The Future of Hiring?

Online gaming ‘helps predict candidates future job performance’.

The future of recruitment lies in hiring for ‘predicted performance in role’ rather than judging a candidate on past skills or competencies. However, to do this HR would need to radically shift its thinking around how it assesses candidates and embrace online gaming or ‘gamification’.

Apparently the trouble with assessing candidates on their past experience is that it is not a particularly good predictor of future success. It will only tell you how good the candidate was, not give you an idea of how they will be once they are in the job.
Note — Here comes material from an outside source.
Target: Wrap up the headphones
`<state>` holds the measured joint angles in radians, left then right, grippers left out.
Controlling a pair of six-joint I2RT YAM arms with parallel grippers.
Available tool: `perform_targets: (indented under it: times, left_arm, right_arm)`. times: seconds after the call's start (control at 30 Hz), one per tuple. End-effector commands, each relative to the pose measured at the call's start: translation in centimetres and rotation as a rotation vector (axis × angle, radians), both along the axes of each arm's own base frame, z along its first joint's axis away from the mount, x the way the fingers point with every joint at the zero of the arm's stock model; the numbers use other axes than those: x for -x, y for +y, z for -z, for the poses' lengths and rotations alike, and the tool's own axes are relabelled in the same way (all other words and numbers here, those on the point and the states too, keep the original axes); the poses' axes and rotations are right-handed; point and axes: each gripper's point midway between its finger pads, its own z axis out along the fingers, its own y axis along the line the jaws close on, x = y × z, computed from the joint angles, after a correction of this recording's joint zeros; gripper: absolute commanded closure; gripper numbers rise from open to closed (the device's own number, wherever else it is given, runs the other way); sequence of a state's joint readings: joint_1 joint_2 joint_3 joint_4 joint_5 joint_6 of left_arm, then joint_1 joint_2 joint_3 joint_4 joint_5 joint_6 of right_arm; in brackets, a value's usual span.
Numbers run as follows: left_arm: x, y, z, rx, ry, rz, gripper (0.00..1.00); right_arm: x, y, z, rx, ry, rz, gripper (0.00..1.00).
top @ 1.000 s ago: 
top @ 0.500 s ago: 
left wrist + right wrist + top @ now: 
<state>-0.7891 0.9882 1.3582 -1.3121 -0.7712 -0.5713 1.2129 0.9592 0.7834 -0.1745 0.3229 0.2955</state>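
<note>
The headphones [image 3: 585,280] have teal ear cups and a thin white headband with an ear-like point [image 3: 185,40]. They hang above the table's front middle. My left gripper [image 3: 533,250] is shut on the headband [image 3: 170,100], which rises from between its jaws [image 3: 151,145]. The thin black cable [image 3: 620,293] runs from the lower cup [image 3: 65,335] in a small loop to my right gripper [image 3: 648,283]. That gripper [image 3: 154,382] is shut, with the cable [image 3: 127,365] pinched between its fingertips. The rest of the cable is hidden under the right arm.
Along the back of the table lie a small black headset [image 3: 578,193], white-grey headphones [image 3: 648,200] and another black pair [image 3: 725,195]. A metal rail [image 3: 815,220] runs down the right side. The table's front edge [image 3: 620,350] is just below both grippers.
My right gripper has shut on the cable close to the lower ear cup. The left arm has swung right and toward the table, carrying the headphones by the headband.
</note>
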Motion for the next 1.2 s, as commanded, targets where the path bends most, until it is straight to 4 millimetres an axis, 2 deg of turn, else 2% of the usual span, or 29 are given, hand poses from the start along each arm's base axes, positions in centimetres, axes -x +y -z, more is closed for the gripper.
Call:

Employers who hire people based on past performance find their recruitment process may only be around 25% accurate in predicating good job performance. These employers, when asked to look at their workforce and say whether they would rehire people they had selected on experience, intellect or values, state they would not rehire anybody or they would only rehire 10 out of those 90 people in the company.

Therefore, rather than relying on experience, intellect or behaviours when selecting which applicant to take forward, HR needs to look at an individual’s values and motivations as research suggests these areas are key when you are trying to understand performance potential.

Gamification can help employers pick candidates with the desired values and motivations at a very early stage. Role-playing ‘games’ can be based on a number of different scenarios that ask candidates to choose the most appropriate response to situations to give an idea of their values and motivations. If they pass they could then go on to apply, and those that fail would be prevented from applying. It is argued that this can be used as a screening and select out people immediately, with considerable associated cost savings. Preliminary research suggests that success at face-to-face interviews can increase by up to 15% due to more appropriate being invited and the smaller number of those invitations.

Customer satisfaction rates can also be positively affected, with an approximate 8%-10% increase. Successful applicants may also perform and hit their targets earlier. Anecdotal evidence suggests that those individuals who go through this process may take less time off sick.

It could be argued that this demonstrates the importance of inbuilt values and motivation and how they manifest themselves in behaviours.